Point is that who knows how much more damage I would have done to the joint without the ACL over time. The meniscus tear surely was a precursor to long term continued issues with the knee if I didn't get the ACL repaired. I know it's worse case/hypothetical scenario but I didn't want to have to get knee replacement surgery in 20 yrs knowing that it could have been prevented by having the ACL repaired. That fear is what motivated me to get it repaired and the surgeon's finding once in there confirmed to me that I made the right decision.

 
FreeBaGeL said:
While I know everyone hates the "I know a guy" routine, one of my buddies tore his ACL years ago and couldn't afford the surgery and his knee is nowhere near the same. He's fine walking around and doing any day to day activities, but when playing sports he can only move in a straight line. Cutting is out of the question.

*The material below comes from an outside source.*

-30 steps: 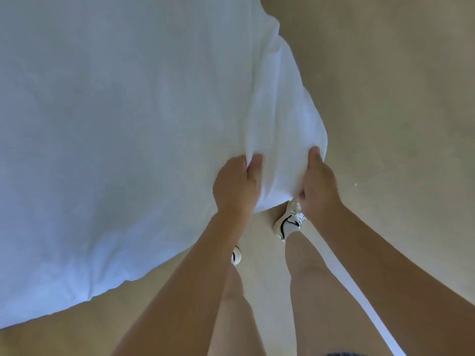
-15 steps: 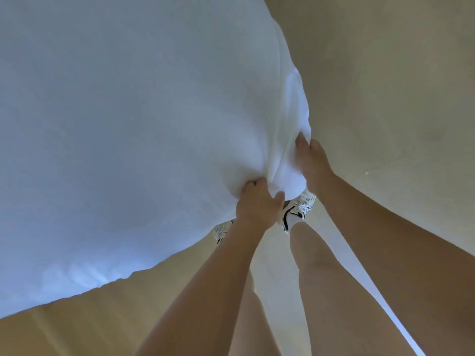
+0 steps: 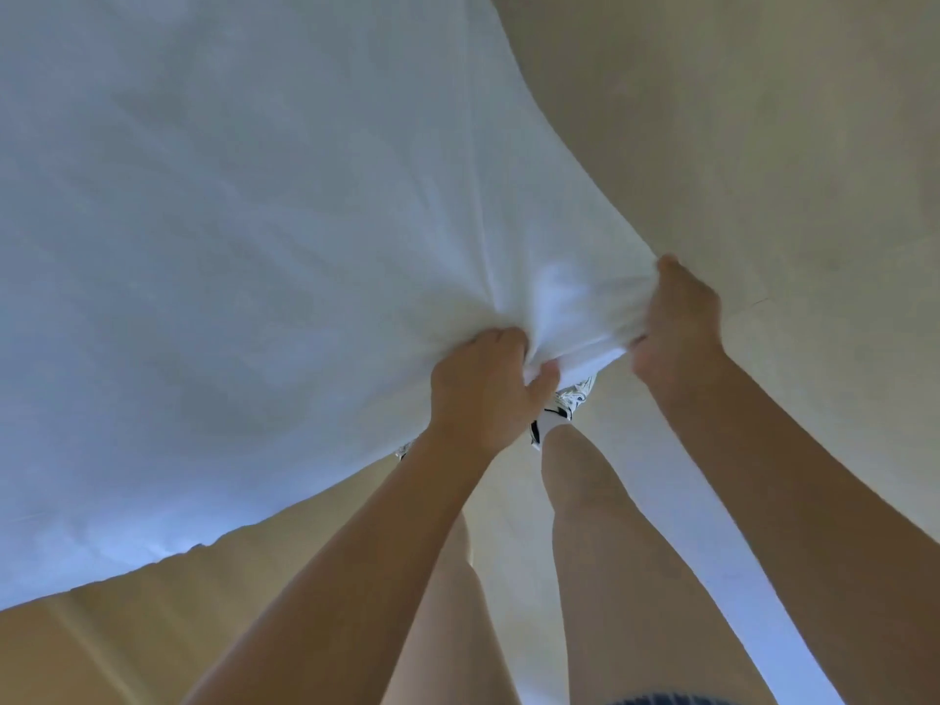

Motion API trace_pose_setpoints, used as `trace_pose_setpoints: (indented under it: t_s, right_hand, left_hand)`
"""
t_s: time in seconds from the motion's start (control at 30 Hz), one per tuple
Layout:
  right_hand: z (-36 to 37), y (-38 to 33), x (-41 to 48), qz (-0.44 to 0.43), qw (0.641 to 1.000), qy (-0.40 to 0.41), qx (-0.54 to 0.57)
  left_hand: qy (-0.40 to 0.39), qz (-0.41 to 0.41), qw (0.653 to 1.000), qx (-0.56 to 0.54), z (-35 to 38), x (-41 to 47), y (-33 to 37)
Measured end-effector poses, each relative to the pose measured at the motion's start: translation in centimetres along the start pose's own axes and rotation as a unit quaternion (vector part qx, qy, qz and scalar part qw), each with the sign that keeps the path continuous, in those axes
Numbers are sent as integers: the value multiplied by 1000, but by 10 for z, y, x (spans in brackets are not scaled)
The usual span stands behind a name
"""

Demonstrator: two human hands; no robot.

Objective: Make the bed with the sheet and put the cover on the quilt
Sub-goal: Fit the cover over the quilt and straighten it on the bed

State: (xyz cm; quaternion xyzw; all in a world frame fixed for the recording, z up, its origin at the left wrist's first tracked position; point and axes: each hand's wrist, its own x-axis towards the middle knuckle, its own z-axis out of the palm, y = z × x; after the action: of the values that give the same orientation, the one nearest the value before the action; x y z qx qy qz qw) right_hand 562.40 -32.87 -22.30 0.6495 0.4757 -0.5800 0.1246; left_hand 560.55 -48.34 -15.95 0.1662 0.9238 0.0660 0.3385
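Above the floor point(image 3: 763, 145), we find left grip point(image 3: 483, 394) and right grip point(image 3: 676, 328) clenching white bedding point(image 3: 254, 246) at one corner; task judged incomplete.

The white bedding cloth point(image 3: 229, 246) is large, soft and lightly wrinkled. It is lifted above the beige floor point(image 3: 763, 119) and spreads wide over it. One corner is bunched into folds, where the left hand point(image 3: 483, 394) and the right hand point(image 3: 681, 323) grip it. I cannot tell if it is the sheet or the cover.
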Motion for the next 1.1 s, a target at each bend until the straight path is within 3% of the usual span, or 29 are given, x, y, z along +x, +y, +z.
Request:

I can do better (worse?) than "I know a guy" with "I am a guy". I tore my ACL celebrating after a triple play in a non-competitive co-ed softball game (ugh, ugh, double ugh). I was back to playing basketball with a lame brace about 4 weeks later. My legs muscles were in excellent shape, and I could go weeks without problems, but occasionally would cut just the wrong way, my knee would wobble, and I'd be out of commission for a week or two. The torn ACL wasn't even diagnosed for the first year, and I kept that up for almost 6 years ... but by the end of that time, my knee would give out just walking around the house if I stepped off to the side at all. After ACL replacement, I was in decent shape 6 months later, but didn't feel fully recovered for well over a year.So from one guy's anecdote: I was able to keep playing athletically for 6 more years, but eventually had no real choice but to get surgery. That said, playing rec-level basketball isn't quite the same at running around with (and getting hit by) pro athletes.